Copying exactly, give the lines in the material below from the one with "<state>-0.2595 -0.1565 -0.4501" to the one with "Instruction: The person", ends included, and nothing besides.

*-*-*

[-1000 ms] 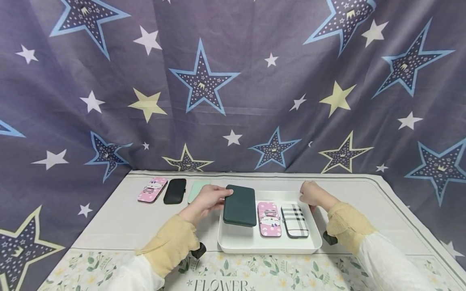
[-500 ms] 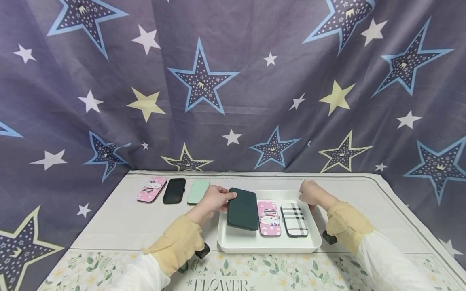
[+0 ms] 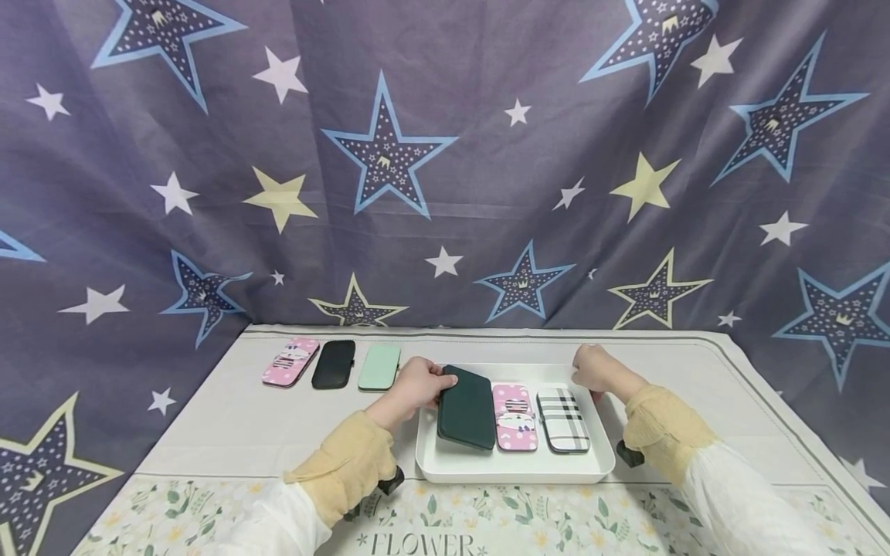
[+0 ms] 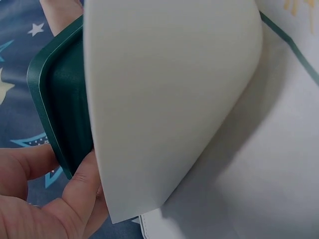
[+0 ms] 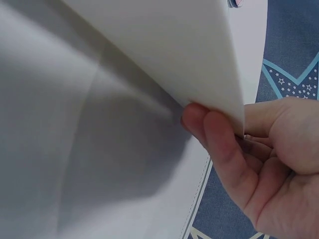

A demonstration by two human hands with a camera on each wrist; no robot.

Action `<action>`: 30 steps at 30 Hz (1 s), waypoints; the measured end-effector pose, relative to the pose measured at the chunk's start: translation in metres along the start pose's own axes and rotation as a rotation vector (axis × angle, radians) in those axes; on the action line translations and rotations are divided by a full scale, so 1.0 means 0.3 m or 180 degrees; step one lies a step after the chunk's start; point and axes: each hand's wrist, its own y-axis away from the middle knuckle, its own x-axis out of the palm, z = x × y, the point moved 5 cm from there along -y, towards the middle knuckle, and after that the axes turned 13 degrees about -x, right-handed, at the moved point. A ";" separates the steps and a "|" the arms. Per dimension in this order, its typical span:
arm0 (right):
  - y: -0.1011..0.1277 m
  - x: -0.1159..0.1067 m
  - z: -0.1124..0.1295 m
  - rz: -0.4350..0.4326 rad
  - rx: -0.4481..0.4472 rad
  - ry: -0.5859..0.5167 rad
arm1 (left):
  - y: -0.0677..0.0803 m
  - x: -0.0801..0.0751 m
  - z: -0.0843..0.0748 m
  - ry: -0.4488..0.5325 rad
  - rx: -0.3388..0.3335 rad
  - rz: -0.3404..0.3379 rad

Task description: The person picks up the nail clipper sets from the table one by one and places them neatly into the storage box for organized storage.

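- Three cases are in the white tray (image 3: 516, 469) at lower centre — a green case (image 3: 466, 407), a pink case (image 3: 514, 417) and a plaid case (image 3: 563, 419) — though the green one is not yet flat: it leans tilted at the tray's left end, its right edge just beside the pink one.
- The left hand (image 3: 416, 384) grips the green case by its upper left edge, fingers curled round it; the left wrist view shows a thumb (image 4: 84, 184) against the case beside the tray's rim.
- The right hand (image 3: 591, 369) pinches the tray's far right corner, fingers curled under the rim.
- Three more lie on the cloth left of the tray, well apart from it — a second pink case (image 3: 290, 362), a black case (image 3: 334, 364) and a mint case (image 3: 378, 367).
- By my reading, about half are in, with the green one nearly set down.
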 end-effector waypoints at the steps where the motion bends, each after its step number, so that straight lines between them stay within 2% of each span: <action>1: 0.000 0.001 0.000 -0.0003 -0.0004 -0.0010 | -0.001 0.002 -0.001 -0.0035 -0.0002 -0.0013; 12: -0.002 0.002 -0.003 -0.0008 -0.0024 -0.0010 | -0.011 0.012 -0.017 -0.0663 0.0061 -0.0163; 19: 0.001 0.003 -0.006 0.0012 0.0047 -0.0044 | -0.011 0.013 -0.049 -0.1393 0.0305 -0.0382; 22: 0.002 0.006 -0.004 0.0025 0.0061 -0.0052 | -0.006 0.010 -0.060 -0.1594 0.0373 -0.0473; 30: 0.005 0.002 0.005 0.0035 0.0077 -0.0038 | -0.004 0.012 -0.075 -0.1784 0.0366 -0.0325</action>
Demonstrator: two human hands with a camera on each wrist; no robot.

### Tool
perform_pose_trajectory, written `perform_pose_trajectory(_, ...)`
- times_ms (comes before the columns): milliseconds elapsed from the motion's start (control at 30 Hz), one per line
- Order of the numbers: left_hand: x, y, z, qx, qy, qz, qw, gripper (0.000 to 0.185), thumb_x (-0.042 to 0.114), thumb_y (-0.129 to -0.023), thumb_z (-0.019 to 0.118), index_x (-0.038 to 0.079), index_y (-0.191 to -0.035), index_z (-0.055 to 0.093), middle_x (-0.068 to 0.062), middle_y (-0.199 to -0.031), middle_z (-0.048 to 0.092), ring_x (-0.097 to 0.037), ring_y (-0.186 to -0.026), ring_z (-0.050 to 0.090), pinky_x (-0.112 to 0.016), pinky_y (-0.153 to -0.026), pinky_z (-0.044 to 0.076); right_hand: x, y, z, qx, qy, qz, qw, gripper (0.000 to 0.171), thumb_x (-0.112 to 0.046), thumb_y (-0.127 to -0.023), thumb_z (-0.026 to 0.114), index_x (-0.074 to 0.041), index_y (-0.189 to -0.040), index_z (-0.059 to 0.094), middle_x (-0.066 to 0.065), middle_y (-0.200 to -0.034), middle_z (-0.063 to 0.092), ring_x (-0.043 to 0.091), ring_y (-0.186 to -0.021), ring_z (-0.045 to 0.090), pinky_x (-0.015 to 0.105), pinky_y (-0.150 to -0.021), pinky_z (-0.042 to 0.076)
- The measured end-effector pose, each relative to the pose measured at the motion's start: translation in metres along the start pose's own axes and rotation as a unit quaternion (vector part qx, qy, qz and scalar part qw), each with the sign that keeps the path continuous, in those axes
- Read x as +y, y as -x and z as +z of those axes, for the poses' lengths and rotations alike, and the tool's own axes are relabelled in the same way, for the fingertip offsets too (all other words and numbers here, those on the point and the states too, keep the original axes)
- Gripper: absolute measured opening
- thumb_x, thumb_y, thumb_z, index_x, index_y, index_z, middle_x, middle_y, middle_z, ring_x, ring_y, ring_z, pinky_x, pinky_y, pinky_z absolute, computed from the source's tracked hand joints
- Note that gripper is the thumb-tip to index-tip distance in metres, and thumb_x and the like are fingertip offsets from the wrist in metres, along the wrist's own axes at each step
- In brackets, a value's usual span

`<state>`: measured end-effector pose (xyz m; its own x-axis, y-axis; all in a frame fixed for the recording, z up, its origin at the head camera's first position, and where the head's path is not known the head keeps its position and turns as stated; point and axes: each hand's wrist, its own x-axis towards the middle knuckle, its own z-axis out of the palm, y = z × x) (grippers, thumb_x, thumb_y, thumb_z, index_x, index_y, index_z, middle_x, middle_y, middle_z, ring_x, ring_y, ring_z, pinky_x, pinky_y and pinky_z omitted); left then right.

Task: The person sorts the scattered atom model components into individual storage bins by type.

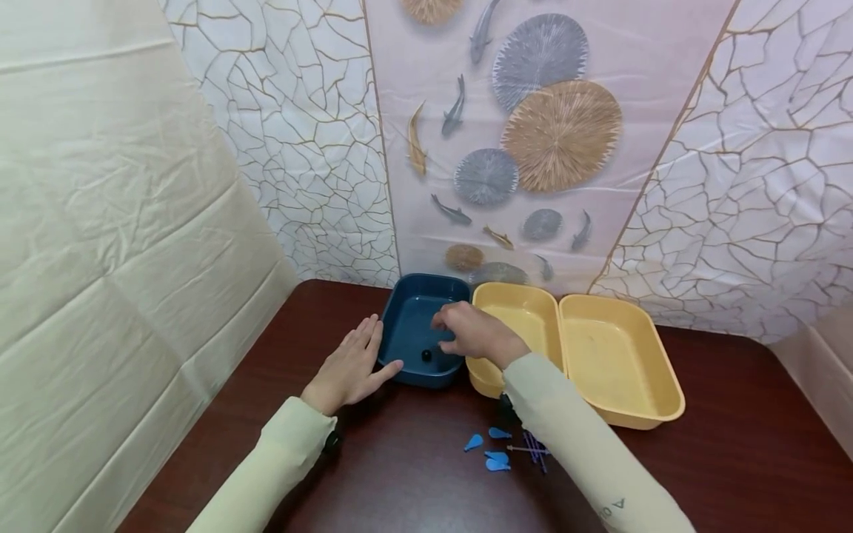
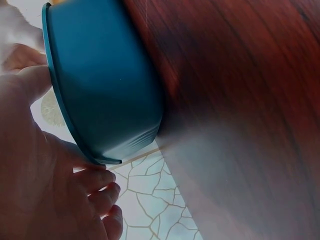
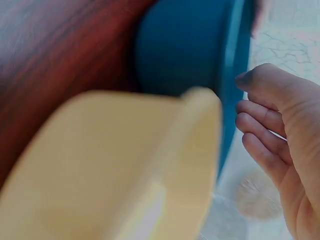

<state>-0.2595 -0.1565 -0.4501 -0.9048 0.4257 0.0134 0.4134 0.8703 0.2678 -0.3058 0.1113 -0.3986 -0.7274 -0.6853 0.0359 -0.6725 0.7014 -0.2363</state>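
In the head view a dark blue plastic bin (image 1: 426, 380) stands at the back of the table. A small round black ball (image 1: 426, 355) shows inside it, near the front wall. My left hand (image 1: 348, 368) is at the bin's left side, its fingers extended and the thumb on the rim. Over the bin's right side is my right hand (image 1: 476, 331), with loosely bent fingers. In the right wrist view no object shows between the thumb and fingers (image 3: 265, 117). The left wrist view shows the blue bin's outer wall (image 2: 105, 85) beside my left palm.
Two yellow bins (image 1: 516, 296) (image 1: 656, 414) stand to the right of the blue one. Several blue balloon-shaped pieces (image 1: 497, 457) and thin purple sticks (image 1: 533, 448) lie on the dark wooden table (image 1: 400, 474), partly under my right forearm. A patterned cloth (image 1: 433, 222) hangs behind.
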Motion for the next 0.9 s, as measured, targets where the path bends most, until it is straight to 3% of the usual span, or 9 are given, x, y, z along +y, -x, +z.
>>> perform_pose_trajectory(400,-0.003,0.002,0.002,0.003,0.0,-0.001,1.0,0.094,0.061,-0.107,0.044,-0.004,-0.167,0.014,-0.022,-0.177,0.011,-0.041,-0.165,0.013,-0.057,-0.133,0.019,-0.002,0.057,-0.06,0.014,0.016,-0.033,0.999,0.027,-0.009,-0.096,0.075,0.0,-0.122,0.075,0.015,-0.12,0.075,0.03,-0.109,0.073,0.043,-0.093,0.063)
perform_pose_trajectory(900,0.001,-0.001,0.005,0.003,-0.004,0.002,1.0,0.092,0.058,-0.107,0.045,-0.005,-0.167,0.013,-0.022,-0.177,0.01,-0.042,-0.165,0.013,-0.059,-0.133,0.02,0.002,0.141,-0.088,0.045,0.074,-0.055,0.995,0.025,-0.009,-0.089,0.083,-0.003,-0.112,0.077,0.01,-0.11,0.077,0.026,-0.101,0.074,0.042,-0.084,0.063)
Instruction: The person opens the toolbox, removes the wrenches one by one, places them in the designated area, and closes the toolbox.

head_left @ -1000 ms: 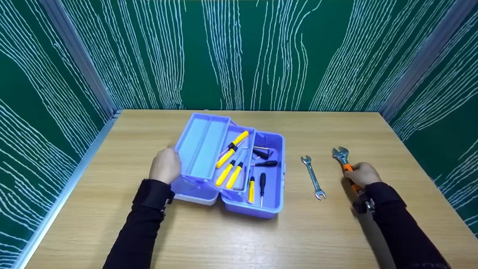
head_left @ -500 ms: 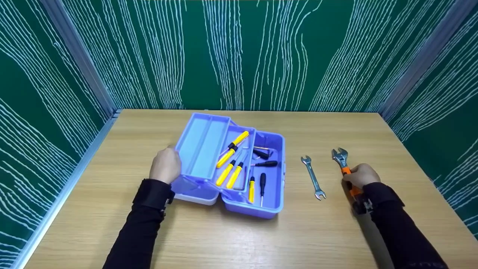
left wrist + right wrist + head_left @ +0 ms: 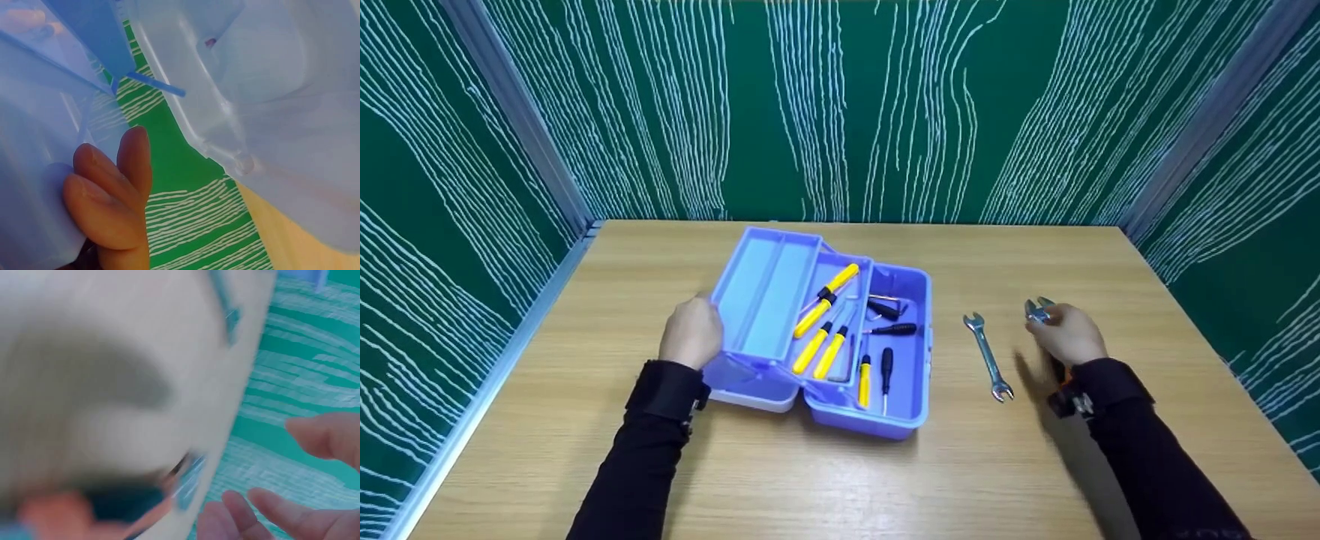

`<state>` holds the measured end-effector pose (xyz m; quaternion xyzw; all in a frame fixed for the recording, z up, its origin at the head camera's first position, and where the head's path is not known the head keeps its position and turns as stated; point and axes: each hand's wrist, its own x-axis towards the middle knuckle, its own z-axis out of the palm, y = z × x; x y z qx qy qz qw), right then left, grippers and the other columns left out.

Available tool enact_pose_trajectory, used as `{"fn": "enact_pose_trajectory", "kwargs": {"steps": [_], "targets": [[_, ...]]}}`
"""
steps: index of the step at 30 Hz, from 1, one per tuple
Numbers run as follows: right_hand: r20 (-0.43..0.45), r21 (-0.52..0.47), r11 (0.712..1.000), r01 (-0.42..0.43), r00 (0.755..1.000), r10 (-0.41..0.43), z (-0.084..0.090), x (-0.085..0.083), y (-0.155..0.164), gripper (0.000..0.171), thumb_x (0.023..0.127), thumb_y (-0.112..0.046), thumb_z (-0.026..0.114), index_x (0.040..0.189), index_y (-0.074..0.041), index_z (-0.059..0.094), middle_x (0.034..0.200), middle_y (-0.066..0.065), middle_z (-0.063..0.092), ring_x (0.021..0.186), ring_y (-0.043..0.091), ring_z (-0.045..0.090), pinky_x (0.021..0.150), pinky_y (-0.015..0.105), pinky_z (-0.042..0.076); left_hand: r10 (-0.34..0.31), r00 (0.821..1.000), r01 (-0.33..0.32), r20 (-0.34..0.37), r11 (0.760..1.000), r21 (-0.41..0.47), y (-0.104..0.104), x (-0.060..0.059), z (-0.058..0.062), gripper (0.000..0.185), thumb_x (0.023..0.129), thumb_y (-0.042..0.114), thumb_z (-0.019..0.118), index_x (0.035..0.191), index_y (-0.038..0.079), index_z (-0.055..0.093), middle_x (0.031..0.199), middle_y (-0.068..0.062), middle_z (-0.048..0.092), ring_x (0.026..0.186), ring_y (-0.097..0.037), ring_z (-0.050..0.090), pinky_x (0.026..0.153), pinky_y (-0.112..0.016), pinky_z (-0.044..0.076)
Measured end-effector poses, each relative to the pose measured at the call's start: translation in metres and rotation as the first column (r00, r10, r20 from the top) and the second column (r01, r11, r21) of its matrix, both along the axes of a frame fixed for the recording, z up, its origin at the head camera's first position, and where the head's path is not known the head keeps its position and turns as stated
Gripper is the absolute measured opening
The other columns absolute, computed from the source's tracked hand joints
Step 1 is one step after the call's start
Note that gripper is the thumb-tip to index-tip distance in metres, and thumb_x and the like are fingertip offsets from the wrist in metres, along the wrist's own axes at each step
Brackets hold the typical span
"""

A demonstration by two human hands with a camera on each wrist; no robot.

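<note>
A person's right hand (image 3: 1069,334), fingers parted and grasping nothing, hovers over a silver-headed, orange-handled adjustable wrench (image 3: 1035,312), hiding much of its handle, at the right of a pale wooden tabletop (image 3: 840,487). The wrench's long axis runs away from the person, head aimed backward and slightly left. A slim silver double-ended spanner (image 3: 988,356) lies between it and a lilac plastic toolbox (image 3: 859,421), gripped on its left side by the left hand (image 3: 691,332).

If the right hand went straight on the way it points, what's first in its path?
Probably the head of the orange-handled wrench, close by the right hand. Depth is unclear, so it might pass over; the green wall lies beyond.
</note>
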<state>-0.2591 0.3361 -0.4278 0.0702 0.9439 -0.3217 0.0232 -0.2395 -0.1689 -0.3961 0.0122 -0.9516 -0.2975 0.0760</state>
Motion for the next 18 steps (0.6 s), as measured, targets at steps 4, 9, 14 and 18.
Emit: {"fn": "enact_pose_trajectory", "kwargs": {"steps": [4,9,14,18], "targets": [[-0.081,-0.125,0.989,-0.084,0.994,0.074,0.004,0.0,-0.026,0.069,0.099,-0.032,0.055,0.144,0.014,0.032,0.137,0.038,0.045,0.125,0.05,0.047,0.103,0.056,0.042,-0.005,1.0,0.005,-0.009,1.0,-0.004,0.0,0.0,0.0,0.028,0.099,0.004,0.037,0.107,-0.01,0.059,0.082,-0.024,0.065,0.066,-0.03,0.061,0.06,-0.044,0.052],[-0.124,-0.247,0.959,-0.143,0.986,0.115,0.002,0.001,-0.06,0.07,0.099,-0.032,0.056,0.147,0.012,0.03,0.136,0.036,0.047,0.126,0.048,0.048,0.106,0.053,0.042,-0.005,1.0,0.005,0.008,1.0,0.017,0.0,-0.001,0.0,0.03,0.1,0.005,0.036,0.113,-0.01,0.058,0.081,-0.022,0.065,0.061,-0.026,0.057,0.053,-0.037,0.048],[-0.135,-0.31,0.938,-0.157,0.984,0.12,-0.01,0.003,-0.091,0.065,0.099,-0.029,0.056,0.143,0.013,0.035,0.129,0.033,0.054,0.12,0.043,0.055,0.104,0.049,0.046,-0.017,1.0,0.017,-0.026,1.0,0.011,-0.001,-0.001,-0.001,0.029,0.1,0.005,0.036,0.109,-0.011,0.059,0.081,-0.023,0.064,0.066,-0.03,0.06,0.06,-0.045,0.051],[-0.101,-0.358,0.918,-0.171,0.984,0.144,-0.021,0.005,-0.109,0.062,0.099,-0.028,0.055,0.142,0.014,0.037,0.126,0.031,0.057,0.108,0.036,0.061,0.094,0.044,0.053,-0.027,0.997,0.027,-0.066,1.0,0.004,-0.002,-0.001,-0.003,0.027,0.099,0.004,0.037,0.102,-0.011,0.059,0.081,-0.025,0.064,0.072,-0.035,0.062,0.07,-0.054,0.051]]}}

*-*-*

Answer space:
<state>-0.2595 -0.1565 -0.4501 -0.9048 0.4257 0.0134 0.4134 0.8703 0.2678 -0.3058 0.1113 -0.3986 -0.7274 -0.6853 0.0359 -0.6725 0.7014 -0.2363</state>
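In the head view a dark blue plastic bin (image 1: 426, 380) stands at the back of the table. A small round black ball (image 1: 426, 355) shows inside it, near the front wall. My left hand (image 1: 348, 368) is at the bin's left side, its fingers extended and the thumb on the rim. Over the bin's right side is my right hand (image 1: 476, 331), with loosely bent fingers. In the right wrist view no object shows between the thumb and fingers (image 3: 265, 117). The left wrist view shows the blue bin's outer wall (image 2: 105, 85) beside my left palm.
Two yellow bins (image 1: 516, 296) (image 1: 656, 414) stand to the right of the blue one. Several blue balloon-shaped pieces (image 1: 497, 457) and thin purple sticks (image 1: 533, 448) lie on the dark wooden table (image 1: 400, 474), partly under my right forearm. A patterned cloth (image 1: 433, 222) hangs behind.
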Motion for the next 0.9 s, as measured, targets where the path bends most, until it is straight to 3% of the usual span, or 9 are given, x, y, z along +y, -x, +z.
>>> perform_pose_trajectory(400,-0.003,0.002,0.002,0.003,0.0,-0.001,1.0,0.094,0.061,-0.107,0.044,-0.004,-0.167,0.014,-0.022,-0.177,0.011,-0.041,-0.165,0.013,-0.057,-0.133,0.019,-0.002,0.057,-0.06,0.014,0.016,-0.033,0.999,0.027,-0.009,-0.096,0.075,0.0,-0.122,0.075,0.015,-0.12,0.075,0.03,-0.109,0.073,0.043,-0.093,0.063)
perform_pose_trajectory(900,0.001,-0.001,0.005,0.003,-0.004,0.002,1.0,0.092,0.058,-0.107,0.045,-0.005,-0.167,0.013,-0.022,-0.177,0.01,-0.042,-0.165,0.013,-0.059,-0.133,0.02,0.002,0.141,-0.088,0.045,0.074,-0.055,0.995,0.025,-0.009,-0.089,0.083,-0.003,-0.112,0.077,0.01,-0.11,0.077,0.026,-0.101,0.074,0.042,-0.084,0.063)
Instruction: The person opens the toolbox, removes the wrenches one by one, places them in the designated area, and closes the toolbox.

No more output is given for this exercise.